Today marks six days until my next book is released. That means I’m out of my mind with Stuff To Do, grabbing reviews, marketing, sharing the pre-order link, wearing a giant placard and pacing street corners while begging people to buy my book PLEASE buy my book because people expect money as payment for bills and not, say, baked goods or my eternal gratitude.
So here’s today’s street corner placard dance. I bring you a snippet of The Firstborn, one of my favorites actually, when my heroine Sophia Brixton faces off against Lord Haughton, uncle to her nephew (and pompous meddler).
Finnian shifted his weight from one foot to the other. Up to this point, nothing had transpired in the way he’d imagined it would. And as for Sophia, she was too blunt, and too intelligent. And that was what worried him most.
He gestured towards the recently vacated table. “Will you be seated?”
Her shoulders pressed back. “I’ll stand, thank you.”
He cleared his throat. She was not going to make this easy for him. A point for her, since he doubted she had any idea what had brought him all this way. “The child—”
“George,” she said, interrupting him. “His name is George, after our father.”
“No,” she spoke again, while his next words still danced on the tip of his tongue. “Not ‘of course’. Such a phrase denotes your being aware that our father’s name was George, or knowing what type of man he was and why we would choose to honor him in such a way. But here you are, darkening my doorstep nine months after his birth. A fact which proves to me that either you didn’t know about him before now, or you simply didn’t care.”
He inclined his head, yet dared not take his eyes off of her, not for a second. “My apologies. I assure you it was the former, and as soon as I discovered that my brother had a son—”
“And where is your brother? And why are you here in his stead?”
Finnian could feel his temper beginning to rise. Never before had he allowed himself to show anger in front of a woman, and yet she was the most infuriating creature he’d ever encountered. “He is in London. I assume.”
“You assume?” To his surprise, her mouth broke into a smile and a soft laugh emanated from the back of her throat. “In other words, you have about as much sway over the life of your brother as I have over my sister.”
“I’m not here to discuss my family,” he said, his voice taking on a note of warning he hadn’t even intended to be there.
“Oh, but I’m sure you’re here with the sole purpose of discussing mine. Or am I wrong?” A flash in her eyes countered the steel in his voice. “The mere fact that you’ve arrived today with a prior knowledge of not only both our names, our location, George’s existence, and no doubt a myriad other trivial items concerning our past and present life tells me that you’ve gone to great lengths to find out all you could before traveling here from…” She waved her right hand in a vague circle. “… wherever you call home. Which means, no doubt, that you wanted the upper hand in this discussion. Which also means that I will most likely not care for whatever it is you’ve come to tell me.”

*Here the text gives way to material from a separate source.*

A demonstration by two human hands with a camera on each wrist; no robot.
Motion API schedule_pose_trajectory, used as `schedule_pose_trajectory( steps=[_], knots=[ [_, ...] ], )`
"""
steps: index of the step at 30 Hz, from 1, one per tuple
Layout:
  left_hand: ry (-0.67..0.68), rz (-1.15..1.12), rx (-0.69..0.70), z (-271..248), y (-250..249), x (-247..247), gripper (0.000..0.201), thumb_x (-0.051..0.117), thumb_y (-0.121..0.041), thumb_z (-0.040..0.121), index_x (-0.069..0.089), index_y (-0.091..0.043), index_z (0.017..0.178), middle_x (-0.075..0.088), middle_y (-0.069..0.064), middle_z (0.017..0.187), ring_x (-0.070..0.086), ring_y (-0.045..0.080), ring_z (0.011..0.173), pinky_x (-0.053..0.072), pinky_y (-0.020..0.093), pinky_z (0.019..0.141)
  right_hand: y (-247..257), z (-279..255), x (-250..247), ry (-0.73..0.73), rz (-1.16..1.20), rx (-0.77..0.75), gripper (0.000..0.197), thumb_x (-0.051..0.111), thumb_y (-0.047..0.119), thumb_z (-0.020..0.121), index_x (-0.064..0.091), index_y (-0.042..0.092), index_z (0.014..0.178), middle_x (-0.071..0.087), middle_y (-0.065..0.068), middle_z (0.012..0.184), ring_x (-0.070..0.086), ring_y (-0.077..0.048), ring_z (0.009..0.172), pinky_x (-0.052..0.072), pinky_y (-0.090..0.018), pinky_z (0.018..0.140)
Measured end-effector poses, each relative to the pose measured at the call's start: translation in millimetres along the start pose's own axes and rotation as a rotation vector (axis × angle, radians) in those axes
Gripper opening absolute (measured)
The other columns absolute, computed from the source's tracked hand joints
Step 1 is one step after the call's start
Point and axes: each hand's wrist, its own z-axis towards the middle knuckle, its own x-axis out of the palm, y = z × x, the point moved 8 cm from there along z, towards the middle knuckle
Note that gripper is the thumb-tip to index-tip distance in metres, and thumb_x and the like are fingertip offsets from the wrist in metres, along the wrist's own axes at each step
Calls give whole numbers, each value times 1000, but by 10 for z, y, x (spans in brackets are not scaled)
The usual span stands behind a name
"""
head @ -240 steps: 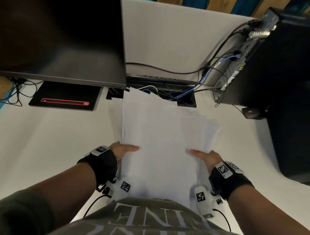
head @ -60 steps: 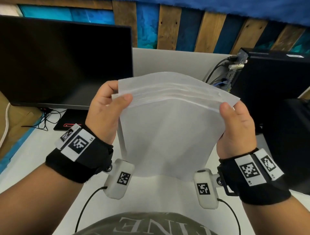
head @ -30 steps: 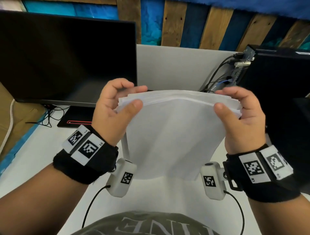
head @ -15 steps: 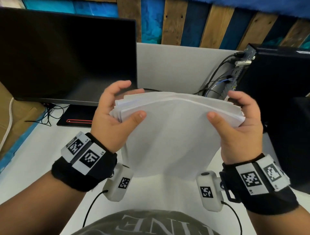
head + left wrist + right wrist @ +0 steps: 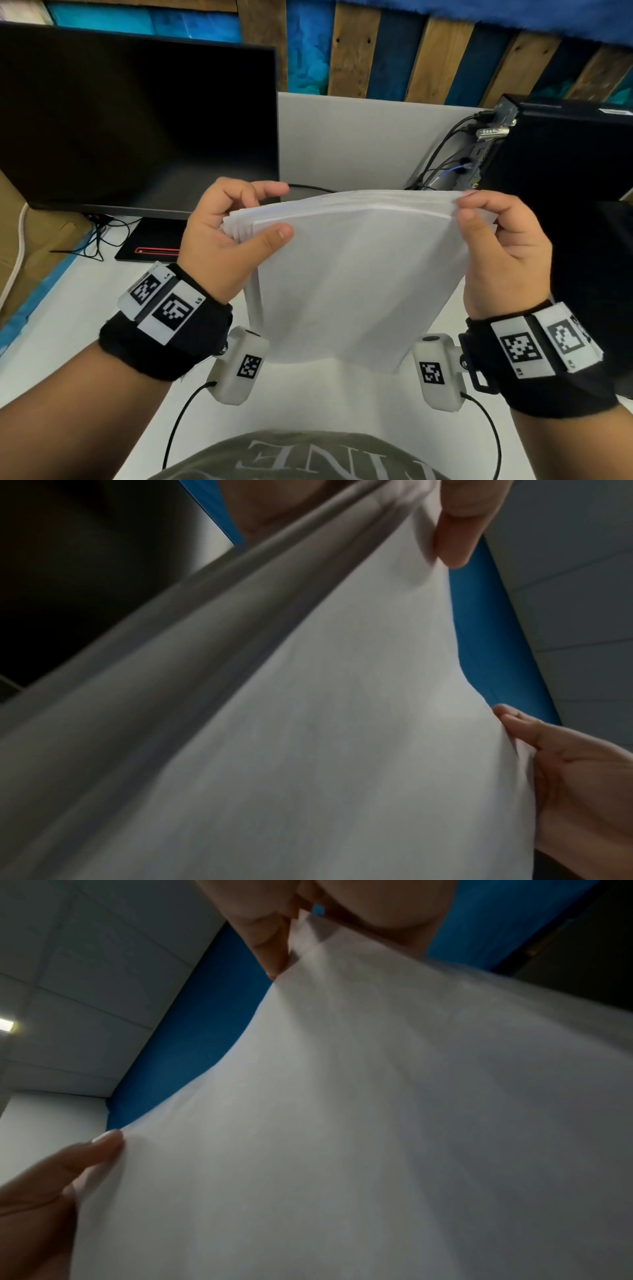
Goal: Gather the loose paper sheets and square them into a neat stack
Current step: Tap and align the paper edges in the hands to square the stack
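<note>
We find the gathering step done: the paper sheets point(image 5: 349, 274) are all collected into one bundle and held upright in the air above the white surface point(image 5: 68, 325), between the two hands, in front of the person's chest. We see no stray sheet lying on the surface in the head view.

The left hand point(image 5: 229, 236) grips the bundle's upper left corner, thumb on the near face and fingers curled behind. The right hand point(image 5: 500, 246) grips the upper right corner the same way, thumb in front, fingers over the top edge.

We judge the squaring unfinished. At the upper left corner the sheet edges step out one behind another like a fan, and along the top several edges show as separate lines rather than one flush line. In the left wrist view the sheets point(image 5: 308, 723) show layered edges running apart down the left side. The lower edge hangs free of the surface and curves; its right corner drops lower than the left.

The paper is plain white, thin and limp, bowing toward us in the middle.

In our judgement, what remains is to bring the edges flush and lay the stack flat.

Behind stand a dark monitor point(image 5: 137, 120) on the far left and a black computer case point(image 5: 565, 164) on the far right.
</note>
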Motion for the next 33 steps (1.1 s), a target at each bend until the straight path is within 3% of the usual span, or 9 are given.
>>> schedule_pose_trajectory(
  steps=[3, 8, 13, 15, 18, 21, 25, 28, 33],
  knots=[
    [9, -1, -8, 11, 21, 6, 33, 73, -18, 60, 50, -31, 80, 71, -13, 98, 66, 8, 96, 55, 23, 72, -10, 5, 14, 12, 55, 6, 18, 59, 21, 76, 62, 38, 82, 64, 23, 84, 57, 3, 86, 46, -25, 83],
    [-16, 126, -125, -19, 219, -5, 51, 75, -28, 54, 55, -36, 100, 68, -12, 96, 66, 1, 89, 53, 17, 69, -246, -47, 122, 134, 118, 164, 64, 80, 24, 50, 49, 33, 106, 58, 6, 106, 61, -12, 98, 54, -36, 86],
    [-63, 160, -205, -85, 303, -36, 51, 71, -28, 56, 66, -9, 103, 72, 1, 96, 70, 9, 85, 55, 19, 69, -338, -167, 184, 153, 233, 297, 34, 79, 23, 46, 75, 23, 80, 77, 5, 83, 72, -17, 84, 57, -35, 79],
    [-59, 140, -194, -74, 256, -98, 45, 68, -31, 55, 68, -12, 96, 73, -5, 88, 70, 13, 83, 54, 22, 68, -266, -166, 189, 207, 262, 265, 36, 82, 24, 46, 75, 21, 81, 76, 3, 84, 72, -19, 86, 58, -33, 77],
    [14, 133, -118, -62, 130, -106, 31, 69, -26, 56, 69, -33, 86, 74, -13, 83, 68, 7, 80, 52, 21, 68, -171, -117, 157, 238, 234, 200, 52, 89, 31, 38, 63, 25, 83, 72, 7, 78, 69, -11, 75, 57, -26, 65],
    [96, 68, -77, -60, 30, -16, 47, 71, -20, 59, 62, -43, 99, 75, -11, 97, 70, 11, 93, 55, 22, 73, -19, -63, 187, 278, 220, 94, 60, 87, 39, 45, 52, 31, 93, 70, 8, 81, 65, -8, 80, 55, -25, 70],
    [124, 51, -9, -32, -85, 46, 50, 68, -17, 66, 55, -44, 106, 72, -12, 106, 67, 11, 103, 55, 25, 79, 149, -19, 175, 261, 128, -52, 48, 78, 37, 64, 51, 39, 104, 63, 0, 97, 57, -14, 95, 46, -39, 85],
    [133, 97, 21, -17, -106, 75, 33, 64, -16, 70, 66, -42, 91, 71, -16, 107, 64, 10, 107, 52, 24, 85, 179, 8, 169, 234, 39, -106, 23, 63, 24, 78, 66, 41, 93, 66, 12, 97, 58, -14, 97, 44, -37, 90],
    [120, 85, -26, 16, -35, 50, 18, 62, -16, 66, 66, -33, 65, 73, -17, 100, 66, 8, 102, 52, 22, 79, 100, 30, 132, 170, -44, -43, 20, 55, 23, 81, 70, 36, 79, 69, 21, 85, 60, -3, 93, 43, -20, 88]
  ],
)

Finnian fumed in silence. If the baby’s mother was even half as maddening as the woman standing before him, he wondered how David had survived with his manhood and his sanity intact. “I had come here with the intention of speaking to the mother of my brother’s child,” he ground out between clenched teeth.
“But she is not here,” she said, delivering the confession with the precision of a wielded weapon. “And she is not like to be anytime soon. And since your appearance here is most likely connected with George, then you will have to make do with speaking to me.”
“Very well.” He sighed. His confidence drained away from him, and the surety he’d experienced upon arriving here that the matter of the child’s welfare would be swiftly dealt with—and in his favor—had been skillfully chipped away by every word to come out of Sophia’s mouth. “Shall we?” He inclined his head towards the chairs that flanked the table.
“Of course,” she said, and slipped gracefully into the seat that he pulled out for her.